Japan's Taiyo Nippon Sanso, Carlyle Group are among the likely candidates

Photo: Photo: AP Linde CEO Aldo Belloni (L) and Praxair CEO Steve Angel shake hands at a news conference in Munich, 2 June.

German industrial gases company Linde and US peer Praxair have offered concessions in a bid to address EU antitrust concerns and secure approval for their merger. The companies submitted their offer on 20 June, according to a filing on the European Commission website. The EU competition enforcer extended its deadline for a decision to 24 August, without providing details of the concessions.

German industrial gases company Linde and US peer Praxair have offered concessions in a bid to address EU antitrust concerns and secure approval for their merger. The companies submitted their offer on 20 June, according to a filing on the European Commission website.
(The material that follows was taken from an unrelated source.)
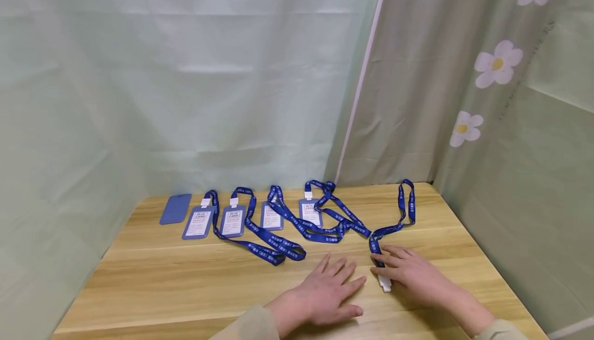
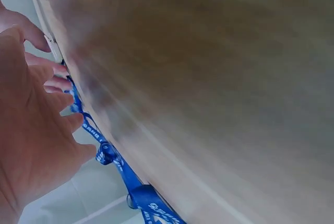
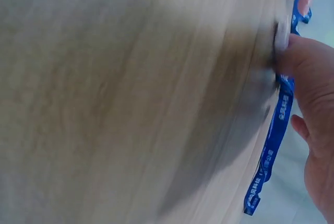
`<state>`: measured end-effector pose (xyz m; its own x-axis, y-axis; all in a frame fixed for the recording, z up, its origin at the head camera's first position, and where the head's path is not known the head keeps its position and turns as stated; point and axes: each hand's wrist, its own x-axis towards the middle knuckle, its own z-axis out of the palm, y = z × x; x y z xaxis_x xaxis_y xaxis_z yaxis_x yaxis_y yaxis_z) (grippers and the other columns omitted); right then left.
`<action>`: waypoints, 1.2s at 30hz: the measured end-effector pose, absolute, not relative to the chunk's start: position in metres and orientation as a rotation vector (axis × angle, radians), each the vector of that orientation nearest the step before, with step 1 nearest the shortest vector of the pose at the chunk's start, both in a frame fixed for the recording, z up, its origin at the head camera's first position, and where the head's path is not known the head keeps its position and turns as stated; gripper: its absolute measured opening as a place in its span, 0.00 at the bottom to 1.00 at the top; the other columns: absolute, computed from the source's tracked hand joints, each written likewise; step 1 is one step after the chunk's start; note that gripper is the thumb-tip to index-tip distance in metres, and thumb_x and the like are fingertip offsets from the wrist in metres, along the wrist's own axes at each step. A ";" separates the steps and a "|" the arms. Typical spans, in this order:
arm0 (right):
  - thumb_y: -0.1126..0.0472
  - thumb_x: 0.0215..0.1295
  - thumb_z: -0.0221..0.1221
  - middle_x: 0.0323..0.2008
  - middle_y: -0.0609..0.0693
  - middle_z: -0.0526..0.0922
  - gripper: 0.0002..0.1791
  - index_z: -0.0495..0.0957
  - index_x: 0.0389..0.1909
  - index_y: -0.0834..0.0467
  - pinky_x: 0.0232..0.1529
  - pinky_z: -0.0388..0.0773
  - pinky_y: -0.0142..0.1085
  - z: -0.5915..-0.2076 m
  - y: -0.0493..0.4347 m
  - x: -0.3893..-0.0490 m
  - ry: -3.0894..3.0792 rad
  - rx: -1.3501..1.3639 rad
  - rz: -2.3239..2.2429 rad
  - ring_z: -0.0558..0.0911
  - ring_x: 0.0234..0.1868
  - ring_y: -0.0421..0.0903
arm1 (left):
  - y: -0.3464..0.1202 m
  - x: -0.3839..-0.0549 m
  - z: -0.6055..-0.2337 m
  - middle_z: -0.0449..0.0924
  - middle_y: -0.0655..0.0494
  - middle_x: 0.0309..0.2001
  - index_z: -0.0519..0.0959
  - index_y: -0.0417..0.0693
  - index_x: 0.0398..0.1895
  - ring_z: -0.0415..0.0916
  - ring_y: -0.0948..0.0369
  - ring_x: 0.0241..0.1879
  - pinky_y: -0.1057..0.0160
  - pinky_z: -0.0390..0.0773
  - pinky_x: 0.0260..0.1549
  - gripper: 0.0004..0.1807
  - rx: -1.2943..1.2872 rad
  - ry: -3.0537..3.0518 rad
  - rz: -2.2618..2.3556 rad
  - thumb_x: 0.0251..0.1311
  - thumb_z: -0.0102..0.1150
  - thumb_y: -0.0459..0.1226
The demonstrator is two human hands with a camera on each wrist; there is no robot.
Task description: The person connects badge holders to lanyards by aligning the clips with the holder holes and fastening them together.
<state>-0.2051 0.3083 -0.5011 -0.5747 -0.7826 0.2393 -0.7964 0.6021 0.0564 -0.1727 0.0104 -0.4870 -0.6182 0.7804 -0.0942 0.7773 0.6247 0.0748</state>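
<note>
My right hand [image 1: 417, 275] lies over the lower end of a blue printed lanyard [image 1: 406, 221], its extended fingers touching the strap beside the whitish clip [image 1: 384, 283]. In the right wrist view, the thumb [image 3: 302, 57] is right at that clip. No card holder shows on this lanyard. My left hand [image 1: 325, 291] is palm down with spread fingers, low over the table, left of the clip and holding nothing. Beyond it lies the looped strap [image 1: 278, 251] of another lanyard.
Along the back of the wooden table [image 1: 153, 288] several blue card holders [image 1: 233, 221] with white cards lie in a row, attached to lanyards. A plain blue card holder [image 1: 175, 209] lies at the far left. Curtains [image 1: 232, 71] hang behind the table.
</note>
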 end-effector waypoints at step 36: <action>0.44 0.68 0.66 0.59 0.42 0.81 0.20 0.84 0.58 0.45 0.60 0.77 0.50 -0.518 0.235 -0.204 -2.737 1.122 0.519 0.77 0.62 0.46 | -0.141 -0.189 -0.467 0.43 0.48 0.81 0.53 0.58 0.83 0.38 0.44 0.80 0.35 0.35 0.74 0.37 0.864 3.004 0.271 0.77 0.39 0.60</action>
The EU competition enforcer extended its deadline for a decision to 24 August, without providing details of the concessions.
The companies plan to divest assets in Europe and the United States where the deal is also under regulatory scrutiny. Taiyo Nippon Sanso Corp and private equity firm Carlyle Group are the frontrunners to buy assets, according to Reuters' sources. Securing a potential buyer could help allay regulatory worries. The sellers want strategic buyers for European operations, to help win antitrust approval for their planned $80bn merger, the agency cited people who were not authorised to comment publicly on negotiations. The bidders could finalise terms in the next few weeks on the sale of two packages of assets worth about $8bn in total, they said, adding that Taiyo is in the frame to bag the European package, while Carlyle would take the US assets.
Linde and Carlyle declined to comment, while Praxair and Taiyo were not immediately available for comment.
Linde and Praxair are pursuing talks to sell their European business lines to Japan's Taiyo Nippon Sanso for about $4.4bn and have chosen Carlyle for the divestiture in the United States, which potentially is worth about $3.3bn, the sources said. They added that both deals are not yet final and could still fall apart. Those who were outbid have been given the opportunity to improve their offers in case talks with Carlyle and Taiyo collapse, two sources said.
Munich-based Linde and Danbury, Connecticut-based Praxair recently added Iberian and Italian operations to the European package in response to regulators' demands. The European operations could be valued at about 11 times their annual earnings of slightly over $400m, before interest, depreciation and amortisation, the sources said.
The European Commission, which decides on antitrust approval, typically prefers peer-to-peer mergers that create more globally competitive businesses. Private equity buyers are more likely to win approval if they provide financing but stay removed from day-to-day management, either by teaming with industry buyers or by sticking with existing management to run businesses.
Linde and Praxair, which supply a wide range of gases, from oxygen to helium, agreed an all-share merger of equals, a year ago, to create a global leader to overtake France's Air Liquide SA, with revenue of almost $29bn and 88,000 staff. The two companies are preparing to sell assets with earnings before interest, taxes, depreciation and amortisation of around $800m and hope to complete the deal before a 24 October deadline dictated by German financial market rules. Their merger still requires regulatory approval in the European Union and the United States.